Today, they are closely tied to the Hizb ut-Tahrir, which seeks to establish a universal caliphate but is outlawed in Russia.

The Hizb ut-Tahrir also is very strong in the Northern Caucasus, which includes Chechnya, Ingushetia, Dagestan and North Ossetia, the predominantly Muslim provinces in southern Russia.

It is known that one of the two Boston Marathon bombers, Tamerlan Tsarmaev, who was killed after the April 15, 2013, attack, was from Dagestan and was a member of Hizb ut-Tahrir.  His brother, Dzhokhar, is in federal custody awaiting trial.

Being Sunni, the Tatars also seek the overthrow of the government of Syrian President Bashar al-Assad, who has Moscow’s backing in the three-year Syrian civil war.

Sources say that Crimean Tatars created their own battalion in Syria where they are working closely with Chechen Islamic fighters.

The Sunni Chechens are opposed to the Shiite Alawite Assad and are fighting him because of Russia’s backing.

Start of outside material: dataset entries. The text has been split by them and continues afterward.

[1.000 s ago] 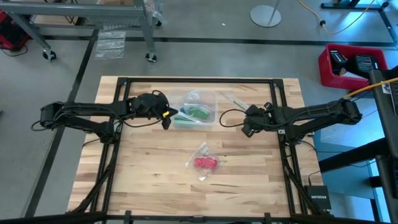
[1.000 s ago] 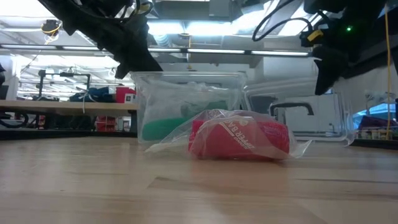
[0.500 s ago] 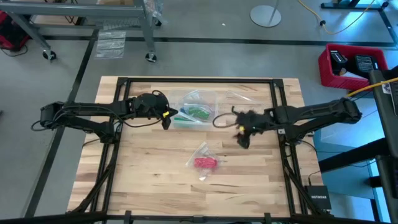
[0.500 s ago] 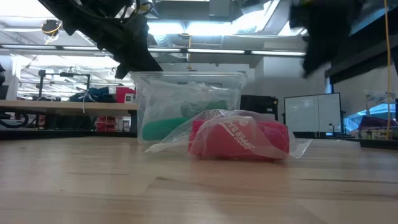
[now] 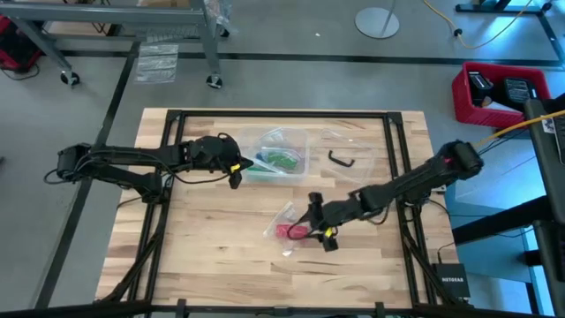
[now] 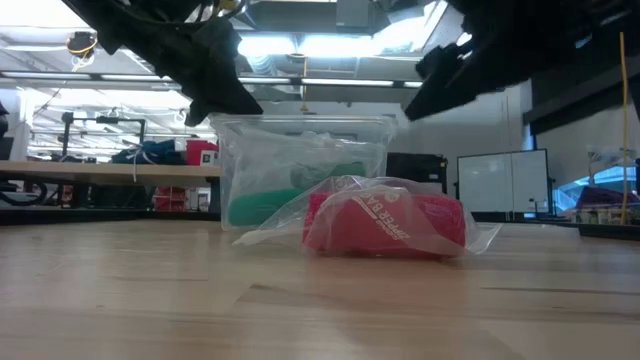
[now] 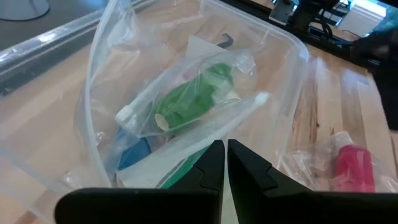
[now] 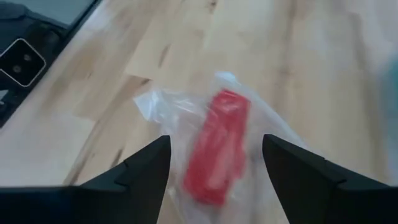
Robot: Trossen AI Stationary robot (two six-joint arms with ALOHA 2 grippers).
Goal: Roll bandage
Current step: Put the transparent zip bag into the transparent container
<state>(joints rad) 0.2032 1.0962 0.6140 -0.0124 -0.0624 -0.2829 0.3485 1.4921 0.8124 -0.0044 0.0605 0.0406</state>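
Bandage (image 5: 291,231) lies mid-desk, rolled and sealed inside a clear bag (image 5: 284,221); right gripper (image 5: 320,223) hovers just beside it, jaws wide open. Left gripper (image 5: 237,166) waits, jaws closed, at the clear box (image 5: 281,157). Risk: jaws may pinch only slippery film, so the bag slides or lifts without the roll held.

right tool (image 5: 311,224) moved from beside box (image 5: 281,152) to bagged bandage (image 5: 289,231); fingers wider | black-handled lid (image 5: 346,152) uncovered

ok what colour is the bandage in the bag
Red, a short roll inside the clear bag; low view shows it best.
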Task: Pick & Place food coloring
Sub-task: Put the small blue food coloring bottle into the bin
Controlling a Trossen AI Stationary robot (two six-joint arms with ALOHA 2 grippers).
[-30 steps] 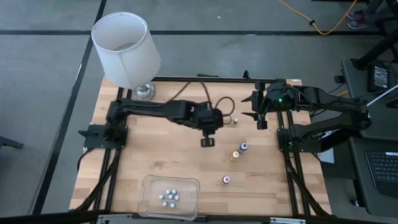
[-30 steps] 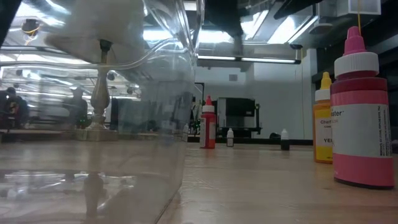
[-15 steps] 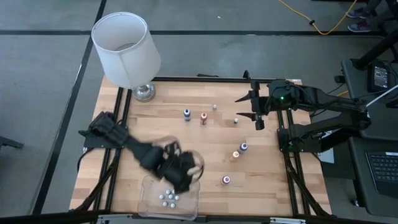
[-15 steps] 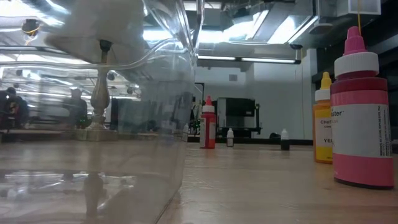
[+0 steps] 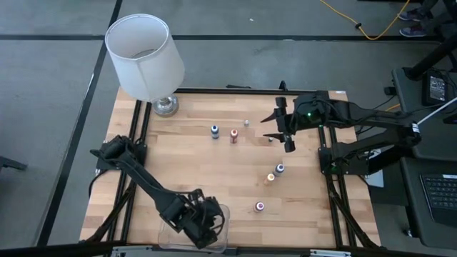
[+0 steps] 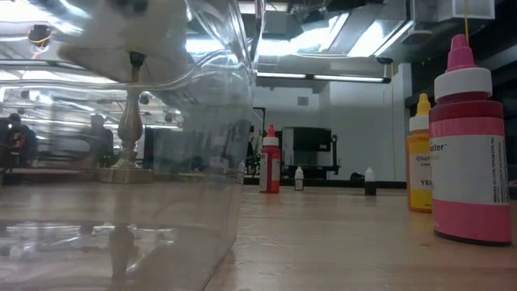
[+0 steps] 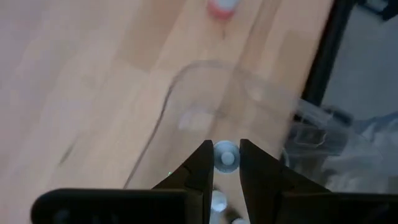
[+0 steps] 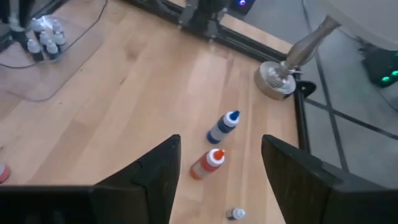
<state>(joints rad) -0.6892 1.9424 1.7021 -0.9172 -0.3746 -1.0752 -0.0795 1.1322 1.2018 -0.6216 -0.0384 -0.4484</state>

Moscow’s concern is that battle-hardened Chechen fighters will return to continue their own conflict with Moscow.

“Crimean Tatars realize perfectly well that if Crimea joins Russia, all of their demands will remain unmet,” said Marlbek Vatchagaev of the Washington think-tank Jamestown Foundation.

“The Crimean Tatars resemble Chechens not only in terms of being politically active, but also by the fact that the Russian military is deploying commanders to Crimea who were commanders in Chechnya.”

Vatchagaev specifically referred to Lt. Gen. Igor Nikolaevhch Turchenyuk, who is commander of the Russian occupation forces in Crimea.

Turchenyuk commanded the 138th Motorized Rifle Brigade in Chechnya, which came under the command of Vladimir Shamanov. Shamanov has been charged by human rights activists with mass killings of Chechen civilians.

The Russian-backed Chechen leader Ramzan Kadyrov is dispatching Chechen troops to Crimea to protect Russian interests and offset any Tatar attacks. The thinking is that Tatars in the peninsula may be reluctant to engage in any fighting with Chechens.

However, that won’t stop Chechen jihadists from engaging pro-Russian Chechens on the side of the Tatar jihadists.

“Russia is creating a new hotbed of tensions that will become tightly connected to the jihadists of the North Caucasus,” Vatchagaev said. “This will extend the conflict in the North Caucasus to Crimea, with all the consequences that entails for Moscow.”